Faut-il canoniser les victimes ?

Mémorial de l'Holocauste ©UN Photo/Evan Schneider
Mémorial de l'Holocauste ©UN Photo/Evan Schneider

Vendredi 18 avril 2014, 15h19. Une sirène retentit à intervalles réguliers sur toutes les fréquences radio, les chaînes de télévision, tandis qu’un message géant s’affiche sur les autoroutes et inonde le web. Le pays s’arrête. Sur un fond sonore anxiogène, une voix grave : « Un enfant a été enlevé. Ceci est une alerte enlèvement du ministère de la Justice. N’agissez pas seul… La survie d’un enfant en dépend. » Comment ne pas sentir battre son cœur au rythme des nouvelles égrenées sur le sort de la petite Miah, 4 mois, enlevée dans la nuit en Moselle et dont il est précisé qu’elle est de santé fragile ? La victime est parfaite. La France entière, rassurée de se sentir humaine, peut communier. Comme elle le fera, quelques jours plus tard, autour des otages libérés de Syrie. Révéler notre commune humanité : voilà le miracle accompli par les victimes. Mais faut-il se réjouir de les voir devenir l’unique ciment de nos sociétés (cf. A. Cugno) ?

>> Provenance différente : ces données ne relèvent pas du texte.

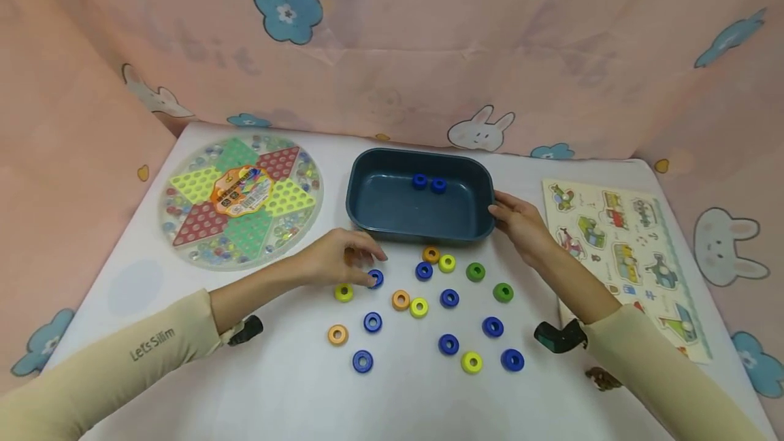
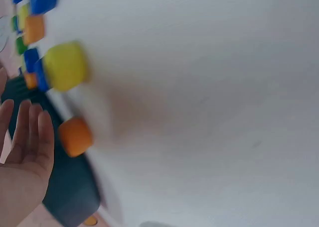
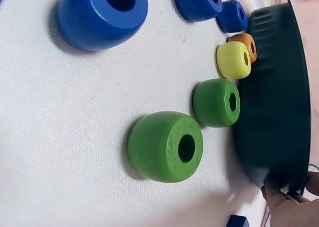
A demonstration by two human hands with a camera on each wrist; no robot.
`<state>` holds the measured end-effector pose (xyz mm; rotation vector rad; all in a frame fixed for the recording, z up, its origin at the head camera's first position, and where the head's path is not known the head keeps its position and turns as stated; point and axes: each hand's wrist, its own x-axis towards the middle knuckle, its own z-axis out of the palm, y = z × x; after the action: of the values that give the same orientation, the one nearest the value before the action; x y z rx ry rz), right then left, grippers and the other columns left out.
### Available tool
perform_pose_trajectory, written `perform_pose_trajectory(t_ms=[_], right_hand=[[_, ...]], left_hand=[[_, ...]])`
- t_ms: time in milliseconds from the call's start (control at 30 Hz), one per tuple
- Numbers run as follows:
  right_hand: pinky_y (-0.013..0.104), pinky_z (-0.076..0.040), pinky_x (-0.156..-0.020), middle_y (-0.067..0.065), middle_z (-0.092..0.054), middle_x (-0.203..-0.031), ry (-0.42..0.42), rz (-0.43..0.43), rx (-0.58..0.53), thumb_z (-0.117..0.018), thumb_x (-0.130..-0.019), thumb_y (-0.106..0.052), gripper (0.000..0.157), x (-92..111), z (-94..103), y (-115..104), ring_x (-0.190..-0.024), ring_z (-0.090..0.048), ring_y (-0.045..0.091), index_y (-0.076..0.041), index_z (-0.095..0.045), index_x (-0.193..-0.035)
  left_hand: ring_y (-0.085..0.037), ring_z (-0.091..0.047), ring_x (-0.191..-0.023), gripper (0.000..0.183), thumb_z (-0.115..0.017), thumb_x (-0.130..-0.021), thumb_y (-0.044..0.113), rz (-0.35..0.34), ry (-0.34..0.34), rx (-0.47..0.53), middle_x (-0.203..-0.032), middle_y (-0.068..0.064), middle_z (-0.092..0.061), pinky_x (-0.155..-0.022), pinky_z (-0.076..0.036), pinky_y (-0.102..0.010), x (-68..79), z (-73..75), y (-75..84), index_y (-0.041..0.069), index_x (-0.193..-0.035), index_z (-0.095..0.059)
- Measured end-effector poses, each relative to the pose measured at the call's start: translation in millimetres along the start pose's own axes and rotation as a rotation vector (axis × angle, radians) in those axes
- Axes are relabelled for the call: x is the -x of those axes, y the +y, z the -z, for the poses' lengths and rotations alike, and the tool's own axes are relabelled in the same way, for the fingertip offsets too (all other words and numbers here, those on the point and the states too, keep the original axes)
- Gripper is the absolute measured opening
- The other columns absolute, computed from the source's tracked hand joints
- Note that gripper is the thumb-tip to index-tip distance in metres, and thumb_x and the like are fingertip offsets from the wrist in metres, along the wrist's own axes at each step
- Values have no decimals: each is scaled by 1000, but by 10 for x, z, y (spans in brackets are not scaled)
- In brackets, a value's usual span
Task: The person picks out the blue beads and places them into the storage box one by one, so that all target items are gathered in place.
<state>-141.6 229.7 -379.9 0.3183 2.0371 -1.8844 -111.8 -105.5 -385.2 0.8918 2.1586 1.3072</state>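
Note:
My left hand [image 1: 333, 258] hovers in front of the dark blue-green tray [image 1: 422, 231], fingers spread and loosely bent. Its thumb tip overlaps a blue bead [image 1: 376, 278] in the head view; the left wrist view has the fingers [image 2: 34, 132] apart with nothing between them. An orange bead [image 2: 75, 136] shows beside them there. With my right hand [image 1: 520, 223] I grip the tray's right end, thumb and fingers at the rim, as the right wrist view also has it. Two blue beads [image 1: 419, 181] lie inside the tray.
Several blue, yellow, orange and green [image 1: 503, 292] beads are scattered on the white table before the tray. A round Chinese checkers board [image 1: 241, 199] with marbles lies at the left, a picture puzzle board [image 1: 625, 257] at the right. A pink patterned cloth [image 1: 392, 53] hangs behind.

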Motion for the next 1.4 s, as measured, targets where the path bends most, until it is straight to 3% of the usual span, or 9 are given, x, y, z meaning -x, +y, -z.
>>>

Longtemps réduites au silence, les voilà enfin reconnues. Et c’est heureux. La mobilisation des victimes a fait considérablement évoluer la loi et la procédure pénale, vers une reconnaissance spécifique du préjudice subi, du besoin d’information et d’écoute (cf. A. Blanc). Mais peut-on faire droit aux attentes des victimes, quand elles demandent de mettre l’agresseur « définitivement hors d’état de nuire » (cf. A. Boulay) ? L’angoisse de devenir soi-même un jour victime en fait une figure centrale de nos sociétés (cf. B. Cassaigne). Au point que le risque est aujourd’hui proscrit. De peur qu’il n’arrive malheur à nos enfants, à notre entreprise, à notre santé. Sur la route, à l’école, au travail, à l’hôpital, dans nos ministères, nos tribunaux, nos cantines ou nos loisirs, tout n’est plus que procédures, protection ou report de sa responsabilité propre. Comme si vivre consistait d’abord à s’assurer que surtout, rien ne m’arrive.

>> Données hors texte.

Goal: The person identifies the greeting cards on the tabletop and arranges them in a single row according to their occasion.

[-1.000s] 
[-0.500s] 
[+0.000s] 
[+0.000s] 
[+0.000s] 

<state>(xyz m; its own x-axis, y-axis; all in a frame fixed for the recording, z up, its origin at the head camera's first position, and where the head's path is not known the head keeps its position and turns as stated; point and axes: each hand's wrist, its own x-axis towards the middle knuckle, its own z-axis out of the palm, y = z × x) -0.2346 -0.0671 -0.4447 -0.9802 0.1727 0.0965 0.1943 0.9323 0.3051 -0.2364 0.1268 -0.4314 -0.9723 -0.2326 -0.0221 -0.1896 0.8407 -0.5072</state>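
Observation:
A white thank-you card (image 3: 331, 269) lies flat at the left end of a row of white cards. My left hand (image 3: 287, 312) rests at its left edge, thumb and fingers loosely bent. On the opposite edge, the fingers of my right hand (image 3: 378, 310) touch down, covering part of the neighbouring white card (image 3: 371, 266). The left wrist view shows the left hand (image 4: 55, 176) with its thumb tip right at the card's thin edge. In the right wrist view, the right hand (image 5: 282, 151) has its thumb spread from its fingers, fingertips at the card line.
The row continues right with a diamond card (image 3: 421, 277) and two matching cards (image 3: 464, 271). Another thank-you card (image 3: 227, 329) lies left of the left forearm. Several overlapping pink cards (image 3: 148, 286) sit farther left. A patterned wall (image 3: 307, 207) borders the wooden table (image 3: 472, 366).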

Sacraliser la victime ne lui rend pas service, à elle non plus. L’icône est précieuse, bien des ONG le savent, mais à condition qu’elle soit, comme Miah, innocente, vulnérable, passive (cf. A. Corbet). L’homme (invulnérable, forcément !), la victime agissante, ne font pas recette. La victime complexe non plus : combien cherchent à comprendre les racines de la guerre au Kivu, le sort réservé aux Roms ou les dynamiques économiques qui privent 5 millions de Français de l’accès à l’emploi ? Du reste, si le rôle dévolu à la victime peut d’abord la rassurer, il l’enferme aussi. Pour ne pas décevoir, elle doit n’être que victime. Et le rester. Que s’est-il passé avant ? Que peut-il advenir après ? On ne veut pas l’entendre. Canonisée, la victime se voit privée de son histoire. L’économie de la consolation est au fondement d’une telle consommation de biens et de services, de tant de pratiques religieuses, d’engagements bénévoles ou professionnels !

Il est pourtant d’autres façons d’accueillir les victimes. Il s’agit de reconnaître que, dans le traumatisme subi, c’est l’humanité qui est touchée. Celle de la victime, bien sûr, qui requiert des soins particuliers (cf. S. Agrali). Celle de l’auteur aussi. Car l’agression avilit l’agresseur (pour paraphraser Aimé Césaire). Il s’agit alors, par la parole, de retisser les fils d’une humanité déchirée. La justice pénale n’y suffira pas (cf. S. Bukhari). Des « commissions justice et vérité » aux « gacaca » rwandaises, de la justice réparatrice (cf. E. Drouvin) aux procédures de médiation (cf. E. Iula), les voies institutionnelles sont nombreuses. Ne pas réduire l’être humain aux épreuves endurées : ici réside le pouvoir des victimes. Ne pas davantage le réduire aux actes commis, aussi graves soient-ils : ici réside la force du pardon. Pour les uns comme pour les autres, le défi est de croire en l’homme, capable de renaître avec les autres, de devenir plus humain. Pour les chrétiens, « Dieu divinise ce que l’homme humanise » (F. Varillon). Les bourreaux, eux aussi, sont appelés à la sainteté.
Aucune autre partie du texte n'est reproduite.